Would you transcribe the data word for word?
══════
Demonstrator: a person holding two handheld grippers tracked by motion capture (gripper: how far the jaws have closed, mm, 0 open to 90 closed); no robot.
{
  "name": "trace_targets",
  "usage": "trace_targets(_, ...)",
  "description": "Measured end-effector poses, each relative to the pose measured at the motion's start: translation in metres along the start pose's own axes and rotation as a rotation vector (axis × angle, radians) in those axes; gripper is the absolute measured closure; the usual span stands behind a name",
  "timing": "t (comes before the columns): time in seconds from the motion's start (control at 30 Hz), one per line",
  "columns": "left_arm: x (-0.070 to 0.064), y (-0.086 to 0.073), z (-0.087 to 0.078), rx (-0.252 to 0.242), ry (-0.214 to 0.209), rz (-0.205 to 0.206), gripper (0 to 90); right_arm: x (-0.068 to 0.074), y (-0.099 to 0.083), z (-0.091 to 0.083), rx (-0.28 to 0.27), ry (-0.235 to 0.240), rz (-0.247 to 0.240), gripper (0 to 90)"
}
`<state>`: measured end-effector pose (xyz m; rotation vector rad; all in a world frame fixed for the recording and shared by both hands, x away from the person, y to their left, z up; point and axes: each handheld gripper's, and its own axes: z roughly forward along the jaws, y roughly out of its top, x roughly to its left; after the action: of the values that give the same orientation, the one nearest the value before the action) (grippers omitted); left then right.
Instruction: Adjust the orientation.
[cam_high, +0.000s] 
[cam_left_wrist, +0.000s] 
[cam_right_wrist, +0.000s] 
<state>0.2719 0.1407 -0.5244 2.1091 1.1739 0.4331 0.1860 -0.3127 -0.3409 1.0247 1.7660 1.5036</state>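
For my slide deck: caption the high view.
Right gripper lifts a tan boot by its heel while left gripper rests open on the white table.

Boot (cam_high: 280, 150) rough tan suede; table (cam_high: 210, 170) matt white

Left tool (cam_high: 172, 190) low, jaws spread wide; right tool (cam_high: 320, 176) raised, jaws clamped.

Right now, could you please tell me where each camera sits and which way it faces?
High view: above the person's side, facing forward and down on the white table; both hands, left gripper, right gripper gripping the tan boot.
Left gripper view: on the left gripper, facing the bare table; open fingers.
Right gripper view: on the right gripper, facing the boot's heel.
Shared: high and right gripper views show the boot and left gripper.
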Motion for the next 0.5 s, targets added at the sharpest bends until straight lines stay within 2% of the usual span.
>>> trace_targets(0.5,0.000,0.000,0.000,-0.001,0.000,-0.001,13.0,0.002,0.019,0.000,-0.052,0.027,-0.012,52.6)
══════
Written solution:
Demonstrator: a person holding two handheld grippers tracked by motion capture (gripper: how far the jaws have closed, mm, 0 open to 90 closed); no robot.
{
  "name": "trace_targets",
  "usage": "trace_targets(_, ...)",
  "description": "Measured end-effector poses, each relative to the pose measured at the motion's start: translation in metres along the start pose's own axes and rotation as a rotation vector (axis × angle, radians) in those axes; gripper is the absolute measured closure; the usual span stands behind a name",
  "timing": "t (comes before the columns): time in seconds from the motion's start (control at 30 Hz), one per line",
  "columns": "left_arm: x (-0.070 to 0.064), y (-0.086 to 0.073), z (-0.087 to 0.078), rx (-0.252 to 0.242), ry (-0.214 to 0.209), rz (-0.205 to 0.206), gripper (0 to 90); right_arm: x (-0.068 to 0.074), y (-0.099 to 0.083), z (-0.091 to 0.083), rx (-0.28 to 0.27), ry (-0.235 to 0.240), rz (-0.247 to 0.240), gripper (0 to 90)"
}
`<state>`: measured end-effector pose (xyz m; rotation vector rad; all in a world frame fixed for the recording and shared by both hands, x away from the person, y to their left, z up; point and axes: each handheld gripper's, and its own axes: z roughly forward along the jaws, y roughly out of its top, x roughly to its left; after the action: of the values that give the same orientation, the one nearest the value before the action) (grippers omitted); left then right.
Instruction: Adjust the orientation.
[cam_high, +0.000s] 
[cam_left_wrist, +0.000s] 
[cam_right_wrist, +0.000s] 
<state>0.2719 0.1407 -0.5244 2.1091 1.1739 0.4331 0.1860 -0.3127 -0.3409 1.0247 1.7660 1.5036</state>
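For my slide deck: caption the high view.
Right gripper lifts a tan boot by its heel while left gripper rests open on the white table.

Boot (cam_high: 280, 150) rough tan suede; table (cam_high: 210, 170) matt white

Left tool (cam_high: 172, 190) low, jaws spread wide; right tool (cam_high: 320, 176) raised, jaws clamped.

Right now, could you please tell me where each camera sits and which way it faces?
High view: above the person's side, facing forward and down on the white table; both hands, left gripper, right gripper gripping the tan boot.
Left gripper view: on the left gripper, facing the bare table; open fingers.
Right gripper view: on the right gripper, facing the boot's heel.
Shared: high and right gripper views show the boot and left gripper.
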Motion for the next 0.5 s, targets added at the sharpest bends until straight lines stay within 2% of the usual span.
>>> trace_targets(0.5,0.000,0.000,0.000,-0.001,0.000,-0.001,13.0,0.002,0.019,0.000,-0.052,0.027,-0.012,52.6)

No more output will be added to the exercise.